Quinton de travers (17:51)

Le site Web est donc un guichet unique. Vous pouvez aller référer quelqu'un, vous pouvez suivre une formation, vous pouvez tout savoir sur le programme. Donc, tout ce que vous devez savoir, vous pouvez accéder à la page Web.

Esi Abercrombie (18:03)

Ils peuvent aller à 211md.org/carecoordination et trouver tout ce dont ils ont besoin.

Escalade des cas

Quinton de travers (18:10)

Donc, avant de pouvoir terminer, encore deux questions. Vous avez mentionné qu'en travaillant avec l'État, il était possible de faire remonter un cas si nous ne sommes pas en mesure de l'aider. Alors qu'est-ce que cela signifie? Et comment fonctionne ce partenariat avec l’État ?
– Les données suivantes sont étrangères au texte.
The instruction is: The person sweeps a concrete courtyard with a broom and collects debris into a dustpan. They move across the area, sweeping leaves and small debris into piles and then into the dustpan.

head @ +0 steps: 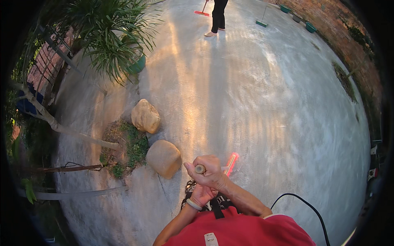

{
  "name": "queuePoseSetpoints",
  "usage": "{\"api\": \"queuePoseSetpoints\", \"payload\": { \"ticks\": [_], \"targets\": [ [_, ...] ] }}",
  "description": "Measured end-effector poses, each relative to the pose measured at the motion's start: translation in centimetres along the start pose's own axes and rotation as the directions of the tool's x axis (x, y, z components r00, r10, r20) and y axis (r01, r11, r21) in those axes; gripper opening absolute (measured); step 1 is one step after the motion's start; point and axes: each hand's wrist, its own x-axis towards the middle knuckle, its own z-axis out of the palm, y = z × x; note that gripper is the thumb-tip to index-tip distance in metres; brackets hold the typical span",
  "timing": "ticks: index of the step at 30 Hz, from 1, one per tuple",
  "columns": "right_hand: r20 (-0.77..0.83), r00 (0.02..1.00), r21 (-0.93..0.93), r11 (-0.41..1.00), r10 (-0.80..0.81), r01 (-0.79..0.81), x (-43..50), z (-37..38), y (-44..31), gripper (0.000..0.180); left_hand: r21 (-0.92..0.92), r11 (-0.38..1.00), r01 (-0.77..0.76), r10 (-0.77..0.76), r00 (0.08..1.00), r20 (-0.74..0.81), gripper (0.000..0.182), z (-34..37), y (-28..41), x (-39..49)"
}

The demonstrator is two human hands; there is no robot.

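My right hand (209, 170) is closed round the upper part of a wooden broom handle (200, 168), whose round end points up at me. Past my knuckles shows the head of the broom (231, 164), with pinkish-red bristles on the concrete. Just below my right wrist is my left hand (203, 194), with a pale bangle (194, 204) on its wrist. Its fingers are partly covered by my right hand and forearm, so its hold on the handle cannot be made out.
Two boulders (146, 116) (164, 159) edge a planted patch with a leaning trunk (89, 139). A potted plant (137, 63) stands beyond. Farther off, a person (218, 15) is near a red broom (202, 13); a green dustpan (261, 23) lies rightward. A black cable (307, 205) curves at right.
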Motion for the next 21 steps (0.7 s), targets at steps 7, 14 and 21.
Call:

Favoriser Akhidenor, Ph.D. (18:24)

Lorsque les hôpitaux nous envoient une référence, nous travaillons sur le cas et essayons de trouver des ressources. Cela signifie que nous ne trouvons pas de ressources ou qu'une affaire est aggravée lorsqu'une agence d'État est impliquée. Dans ce cas, le dossier doit automatiquement être remonté. Lorsque nous faisons remonter le cas, l'État prend le cas en main, l'examine et nous donne des ressources, ainsi que de la joie pour nous guider sur la voie à suivre et nous dit : « Hé, nous n'avons pas cette ressource, mais vous peut utiliser ceci. Vous pouvez l’utiliser. Ils nous donnent des ressources et des moyens de communication pour nous aider à collaborer avec l'hôpital.

Et cela se fait via iCarol. Ce n'est pas comme si nous aggravions les cas en appelant et tout ça. Tout se fait via le système. Nous remontons la situation et ils font un suivi après le dossier.

L’État nous a aidé avec les ressources dont nous avons besoin. Nous effectuons maintenant un suivi et contactons l'hôpital et disons : « Hé, nous avons intensifié ce cas. Cette affaire a été intensifiée à ce stade. Ce patient va être placé dans l’établissement XYZ.

Lorsque le patient est placé, nous ne nous arrêtons pas là. Nous effectuons un suivi auprès du patient et veillons à ce que le patient apprécie le placement. Vous ne placez pas simplement les patients là où ils ne veulent pas être. Nous voulons les placer là où ils veulent être. Nous leur demandons donc : « Est-ce que ce placement vous convient ? » S'ils disent oui, ils nous donnent un coup de pouce et disent : « Oui, nous aimons ce placement ». Ensuite, nous devons retourner dans l’État jusqu’à ce que nous soyons prêts à partir. Et c'est ainsi que nous faisons remonter les cas. Les cas sont escaladés en fonction du cas, de sa complexité et de l'impossibilité d'obtenir des ressources de référence.

Quinton de travers (19:48)

C'est formidable d'entendre que le patient fait partie du processus. Alors, alors que nous terminons, y a-t-il autre chose que vous aimeriez partager ou faire savoir aux gens, outre à quel point le programme est merveilleux et comment tout le monde devrait l'utiliser ?

Favoriser Akhidenor, Ph.D. (20:02)

Je tiens à ajouter que le programme est unique. Ce n’est pas comme tous les autres programmes de l’État. Nous en avons 211 dans tous les États américains. Devinez quoi? Le Maryland en compte 211 et le programme de coordination des soins. C'est très unique. Vous ne l'avez pas dans les autres programmes 211. Alors, s'il vous plaît, utilisez notre programme. C'est très unique. Nous sommes là pour collaborer et vous soutenir et vous faire savoir que nous sommes là pour rester.

Quinton de travers (20:25)

C'est une excellente façon de terminer. Merci à nos partenaires avec le ministère de la Santé du Maryland, la Behavioral Health Administration, certains de nos autres partenaires avec les administrations locales de santé comportementale et d'autres domaines. Je vous remercie d'être venus aujourd'hui.


Merci à nos partenaires de Dragon Médias numériques, au Collège communautaire Howard.